= Peter Bellinger Brodie =

English geologist and churchman (1815-1897)

Peter Bellinger Brodie (1815 - 1 November 1897) was an English geologist and churchman, the son of the conveyancer Peter Bellinger Brodie and nephew of Sir Benjamin C. Brodie. He was born in London in 1815. While residing with his father at Lincoln's Inn Fields, he gained some knowledge of natural history and an interest in fossils from visits to the museum of the Royal College of Surgeons, at a time when William Clift was curator. Through the influence of Clift he was elected a fellow of the Geological Society early in 1834.

Proceeding to Emmanuel College, Cambridge, Brodie came under the influence of Adam Sedgwick, and devoted his time to geology. Entering the church in 1838, he was curate at Wylye in Wiltshire, and for a short time at Steeple Claydon in Buckinghamshire, becoming later rector of Down Hatherley in Gloucestershire, and finally (1855) vicar of Rowington in Warwickshire, and rural dean. Records of geological observations in all these districts were published by him.

At Cambridge Brodie obtained fossil shells from the Pleistocene deposit at Barnwell, Northamptonshire; in the Vale of Wardour he discovered in Purbeck Beds the isopod named by Henri Milne-Edwards Archaeoniscus Brodiei; in Buckinghamshire he described the outliers of Purbeck and Portland Beds; and in the Vale of Gloucester the lias and oolites claimed his attention. Fossil insects, however, formed the subject of his special studies (History of the Fossil Insects of the Secondary Rocks of England, 1845), and many of his published papers relate to them. At present the best exposure of his Purbeck beds for collecting fossil insects is at Teffont Evias Quarry / Lane Cutting.

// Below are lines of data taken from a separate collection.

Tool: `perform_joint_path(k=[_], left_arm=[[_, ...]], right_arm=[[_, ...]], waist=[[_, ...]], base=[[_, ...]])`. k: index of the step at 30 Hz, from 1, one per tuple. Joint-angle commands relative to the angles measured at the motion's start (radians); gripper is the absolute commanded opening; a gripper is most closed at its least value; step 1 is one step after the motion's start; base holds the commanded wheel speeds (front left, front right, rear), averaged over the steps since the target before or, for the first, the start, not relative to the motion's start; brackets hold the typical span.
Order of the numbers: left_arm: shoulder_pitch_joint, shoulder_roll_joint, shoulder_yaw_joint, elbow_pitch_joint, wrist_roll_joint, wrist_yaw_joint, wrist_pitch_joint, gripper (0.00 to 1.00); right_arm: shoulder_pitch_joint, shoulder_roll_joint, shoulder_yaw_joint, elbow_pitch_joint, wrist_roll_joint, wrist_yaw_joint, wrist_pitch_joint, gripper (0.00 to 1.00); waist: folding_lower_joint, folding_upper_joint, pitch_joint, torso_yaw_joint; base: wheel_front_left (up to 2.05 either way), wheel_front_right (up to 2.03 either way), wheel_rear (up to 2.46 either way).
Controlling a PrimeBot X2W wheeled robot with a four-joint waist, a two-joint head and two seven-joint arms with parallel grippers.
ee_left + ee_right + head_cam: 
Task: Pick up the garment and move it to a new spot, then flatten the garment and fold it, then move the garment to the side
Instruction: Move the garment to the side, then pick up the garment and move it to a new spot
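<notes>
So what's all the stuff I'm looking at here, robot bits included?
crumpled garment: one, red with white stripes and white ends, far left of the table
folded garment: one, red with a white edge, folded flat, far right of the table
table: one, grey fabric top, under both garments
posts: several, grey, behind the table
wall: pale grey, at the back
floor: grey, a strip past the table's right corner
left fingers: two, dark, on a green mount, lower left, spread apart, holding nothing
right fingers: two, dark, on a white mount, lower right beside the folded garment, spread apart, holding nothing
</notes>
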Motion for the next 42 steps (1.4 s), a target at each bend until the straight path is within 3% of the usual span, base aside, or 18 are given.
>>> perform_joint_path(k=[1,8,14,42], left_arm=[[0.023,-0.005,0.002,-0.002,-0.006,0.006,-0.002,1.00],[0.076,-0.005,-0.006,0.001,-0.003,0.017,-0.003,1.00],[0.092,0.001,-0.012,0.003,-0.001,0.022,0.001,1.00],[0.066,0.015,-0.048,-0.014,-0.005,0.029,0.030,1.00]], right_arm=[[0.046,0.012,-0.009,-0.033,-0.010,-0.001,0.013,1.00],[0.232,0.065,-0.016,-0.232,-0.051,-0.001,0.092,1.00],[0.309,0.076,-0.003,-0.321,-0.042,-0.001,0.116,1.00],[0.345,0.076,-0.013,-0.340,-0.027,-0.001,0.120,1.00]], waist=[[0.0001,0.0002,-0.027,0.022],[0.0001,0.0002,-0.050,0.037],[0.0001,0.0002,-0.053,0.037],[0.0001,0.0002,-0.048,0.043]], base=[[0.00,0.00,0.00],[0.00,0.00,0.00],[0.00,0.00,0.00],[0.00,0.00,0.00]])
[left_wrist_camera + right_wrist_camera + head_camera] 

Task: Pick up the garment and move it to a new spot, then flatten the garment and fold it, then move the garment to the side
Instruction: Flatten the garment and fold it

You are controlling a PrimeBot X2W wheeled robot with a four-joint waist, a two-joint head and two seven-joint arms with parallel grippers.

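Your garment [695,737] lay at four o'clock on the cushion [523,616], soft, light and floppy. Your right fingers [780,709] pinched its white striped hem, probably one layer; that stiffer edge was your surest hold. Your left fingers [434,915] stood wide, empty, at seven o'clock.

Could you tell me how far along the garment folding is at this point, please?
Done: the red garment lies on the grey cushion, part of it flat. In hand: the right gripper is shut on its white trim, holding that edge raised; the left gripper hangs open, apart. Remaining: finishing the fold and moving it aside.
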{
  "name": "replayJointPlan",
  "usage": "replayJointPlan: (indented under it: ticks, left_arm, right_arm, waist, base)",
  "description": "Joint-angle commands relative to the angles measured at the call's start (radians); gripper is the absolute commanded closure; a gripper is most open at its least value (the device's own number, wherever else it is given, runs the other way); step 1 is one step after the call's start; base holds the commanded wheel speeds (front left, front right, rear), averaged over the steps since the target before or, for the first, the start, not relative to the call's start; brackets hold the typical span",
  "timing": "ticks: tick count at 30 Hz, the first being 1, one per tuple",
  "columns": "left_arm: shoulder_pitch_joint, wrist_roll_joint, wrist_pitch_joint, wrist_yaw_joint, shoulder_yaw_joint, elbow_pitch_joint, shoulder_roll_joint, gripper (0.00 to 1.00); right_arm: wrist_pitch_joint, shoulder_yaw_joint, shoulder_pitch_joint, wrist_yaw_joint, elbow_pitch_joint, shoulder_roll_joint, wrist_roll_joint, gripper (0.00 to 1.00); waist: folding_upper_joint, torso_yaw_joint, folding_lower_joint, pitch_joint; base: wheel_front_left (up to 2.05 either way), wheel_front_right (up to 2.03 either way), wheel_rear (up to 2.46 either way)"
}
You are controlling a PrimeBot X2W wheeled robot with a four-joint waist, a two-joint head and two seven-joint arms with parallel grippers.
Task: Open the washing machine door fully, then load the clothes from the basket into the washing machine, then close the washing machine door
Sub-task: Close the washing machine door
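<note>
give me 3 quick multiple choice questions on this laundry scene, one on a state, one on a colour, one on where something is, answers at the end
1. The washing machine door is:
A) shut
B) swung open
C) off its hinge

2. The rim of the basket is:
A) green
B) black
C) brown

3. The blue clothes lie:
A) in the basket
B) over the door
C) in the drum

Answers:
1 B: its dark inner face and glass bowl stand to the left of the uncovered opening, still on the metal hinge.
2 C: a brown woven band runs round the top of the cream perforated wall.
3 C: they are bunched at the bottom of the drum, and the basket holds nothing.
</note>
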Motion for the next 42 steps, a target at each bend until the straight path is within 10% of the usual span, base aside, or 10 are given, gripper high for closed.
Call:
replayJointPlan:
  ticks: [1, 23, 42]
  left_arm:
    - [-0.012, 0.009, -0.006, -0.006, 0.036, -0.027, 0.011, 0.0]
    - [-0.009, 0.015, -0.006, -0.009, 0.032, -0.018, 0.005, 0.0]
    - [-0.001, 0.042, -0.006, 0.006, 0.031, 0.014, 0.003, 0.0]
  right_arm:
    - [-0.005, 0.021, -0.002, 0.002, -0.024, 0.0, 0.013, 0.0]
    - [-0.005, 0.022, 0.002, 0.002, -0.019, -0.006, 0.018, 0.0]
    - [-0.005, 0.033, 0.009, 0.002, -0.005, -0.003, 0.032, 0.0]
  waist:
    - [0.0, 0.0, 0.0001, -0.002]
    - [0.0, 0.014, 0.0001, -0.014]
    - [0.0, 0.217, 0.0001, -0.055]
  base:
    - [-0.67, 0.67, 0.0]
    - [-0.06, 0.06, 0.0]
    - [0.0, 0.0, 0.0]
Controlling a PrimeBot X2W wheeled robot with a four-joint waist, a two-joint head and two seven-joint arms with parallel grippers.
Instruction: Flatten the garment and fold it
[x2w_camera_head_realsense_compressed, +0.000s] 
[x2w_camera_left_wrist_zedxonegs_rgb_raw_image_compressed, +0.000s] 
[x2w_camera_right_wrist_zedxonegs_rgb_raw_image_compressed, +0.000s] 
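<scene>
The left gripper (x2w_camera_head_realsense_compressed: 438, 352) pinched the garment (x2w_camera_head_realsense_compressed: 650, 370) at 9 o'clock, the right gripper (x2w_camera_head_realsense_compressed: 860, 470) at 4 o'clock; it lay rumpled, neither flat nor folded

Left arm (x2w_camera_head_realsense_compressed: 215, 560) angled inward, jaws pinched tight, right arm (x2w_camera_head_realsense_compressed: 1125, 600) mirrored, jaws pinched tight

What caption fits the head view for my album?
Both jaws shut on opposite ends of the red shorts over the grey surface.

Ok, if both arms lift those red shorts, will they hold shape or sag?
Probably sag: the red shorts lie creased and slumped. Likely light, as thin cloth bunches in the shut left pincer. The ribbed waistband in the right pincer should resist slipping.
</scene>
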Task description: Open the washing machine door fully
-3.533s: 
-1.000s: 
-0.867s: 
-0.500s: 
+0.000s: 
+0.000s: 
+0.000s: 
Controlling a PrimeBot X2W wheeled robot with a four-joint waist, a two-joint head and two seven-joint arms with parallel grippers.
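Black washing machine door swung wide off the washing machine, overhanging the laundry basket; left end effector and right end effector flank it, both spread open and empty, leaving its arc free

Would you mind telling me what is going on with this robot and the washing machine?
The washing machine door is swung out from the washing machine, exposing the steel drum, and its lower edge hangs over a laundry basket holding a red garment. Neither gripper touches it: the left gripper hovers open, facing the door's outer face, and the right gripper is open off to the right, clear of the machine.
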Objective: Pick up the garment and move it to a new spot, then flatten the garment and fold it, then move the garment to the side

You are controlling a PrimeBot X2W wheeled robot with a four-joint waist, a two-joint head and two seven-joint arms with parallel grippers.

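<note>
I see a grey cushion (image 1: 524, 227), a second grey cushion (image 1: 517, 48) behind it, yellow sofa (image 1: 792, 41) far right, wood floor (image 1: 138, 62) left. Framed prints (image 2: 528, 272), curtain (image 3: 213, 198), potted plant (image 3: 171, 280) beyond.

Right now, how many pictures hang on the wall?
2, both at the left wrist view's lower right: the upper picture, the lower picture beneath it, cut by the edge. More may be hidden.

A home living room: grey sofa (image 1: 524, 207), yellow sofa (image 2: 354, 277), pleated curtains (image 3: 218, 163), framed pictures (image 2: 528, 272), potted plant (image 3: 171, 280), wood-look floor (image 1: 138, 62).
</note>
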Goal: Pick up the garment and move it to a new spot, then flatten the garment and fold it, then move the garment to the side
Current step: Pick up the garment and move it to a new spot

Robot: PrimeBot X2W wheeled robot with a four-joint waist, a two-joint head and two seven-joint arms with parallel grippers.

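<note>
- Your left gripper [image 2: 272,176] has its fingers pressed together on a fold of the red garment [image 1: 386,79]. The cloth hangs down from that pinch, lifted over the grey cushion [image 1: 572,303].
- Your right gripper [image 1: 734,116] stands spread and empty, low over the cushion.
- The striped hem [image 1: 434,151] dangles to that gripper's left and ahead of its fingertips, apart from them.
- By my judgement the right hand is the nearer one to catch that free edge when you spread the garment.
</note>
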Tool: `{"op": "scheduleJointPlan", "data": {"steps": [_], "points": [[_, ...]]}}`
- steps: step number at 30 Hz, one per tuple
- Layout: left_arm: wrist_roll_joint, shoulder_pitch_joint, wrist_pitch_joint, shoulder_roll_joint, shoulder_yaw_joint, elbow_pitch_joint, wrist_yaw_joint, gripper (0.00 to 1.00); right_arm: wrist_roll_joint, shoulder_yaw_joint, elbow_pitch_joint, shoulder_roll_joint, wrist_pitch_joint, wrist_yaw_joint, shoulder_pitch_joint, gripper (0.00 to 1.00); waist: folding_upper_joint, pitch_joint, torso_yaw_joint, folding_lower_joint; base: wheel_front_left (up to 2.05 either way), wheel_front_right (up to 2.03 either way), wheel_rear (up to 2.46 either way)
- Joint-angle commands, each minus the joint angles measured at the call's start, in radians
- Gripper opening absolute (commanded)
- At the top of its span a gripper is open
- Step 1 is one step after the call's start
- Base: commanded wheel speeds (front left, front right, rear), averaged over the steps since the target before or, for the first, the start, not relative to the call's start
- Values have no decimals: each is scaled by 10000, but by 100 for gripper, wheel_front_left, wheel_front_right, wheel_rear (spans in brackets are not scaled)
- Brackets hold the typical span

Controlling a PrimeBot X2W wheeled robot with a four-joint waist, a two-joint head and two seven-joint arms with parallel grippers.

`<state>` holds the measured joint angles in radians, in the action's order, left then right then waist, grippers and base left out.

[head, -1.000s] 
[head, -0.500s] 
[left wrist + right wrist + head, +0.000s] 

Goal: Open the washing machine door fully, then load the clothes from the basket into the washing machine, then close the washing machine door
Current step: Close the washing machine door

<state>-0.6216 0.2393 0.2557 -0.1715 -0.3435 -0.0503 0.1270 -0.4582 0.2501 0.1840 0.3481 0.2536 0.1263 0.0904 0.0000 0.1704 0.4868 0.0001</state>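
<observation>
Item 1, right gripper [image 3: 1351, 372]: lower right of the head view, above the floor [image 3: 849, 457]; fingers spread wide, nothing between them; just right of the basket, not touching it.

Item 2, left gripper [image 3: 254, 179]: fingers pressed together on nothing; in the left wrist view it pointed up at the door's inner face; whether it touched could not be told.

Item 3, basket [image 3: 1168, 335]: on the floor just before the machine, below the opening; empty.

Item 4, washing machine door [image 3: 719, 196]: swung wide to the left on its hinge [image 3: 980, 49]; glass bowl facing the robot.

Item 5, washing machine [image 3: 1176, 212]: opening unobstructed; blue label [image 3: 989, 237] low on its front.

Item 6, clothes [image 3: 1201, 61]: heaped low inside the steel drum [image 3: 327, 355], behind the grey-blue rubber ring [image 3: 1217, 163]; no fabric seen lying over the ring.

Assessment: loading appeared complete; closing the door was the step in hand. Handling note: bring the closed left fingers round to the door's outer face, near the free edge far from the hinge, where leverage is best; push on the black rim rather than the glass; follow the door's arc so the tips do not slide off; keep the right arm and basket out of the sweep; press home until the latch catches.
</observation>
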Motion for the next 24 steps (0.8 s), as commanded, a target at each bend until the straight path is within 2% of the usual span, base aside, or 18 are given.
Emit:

Brodie was an active member of the Cotteswold Naturalist's Club and of the Warwickshire Natural History and Archaeological Society, and in 1854 he was chief founder of the Warwickshire Naturalists' and Archaeologists' Field Club. In 1887 the Murchison Medal was awarded to him by the Geological Society of London. He died at Rowington, Warwickshire on 1 November 1897.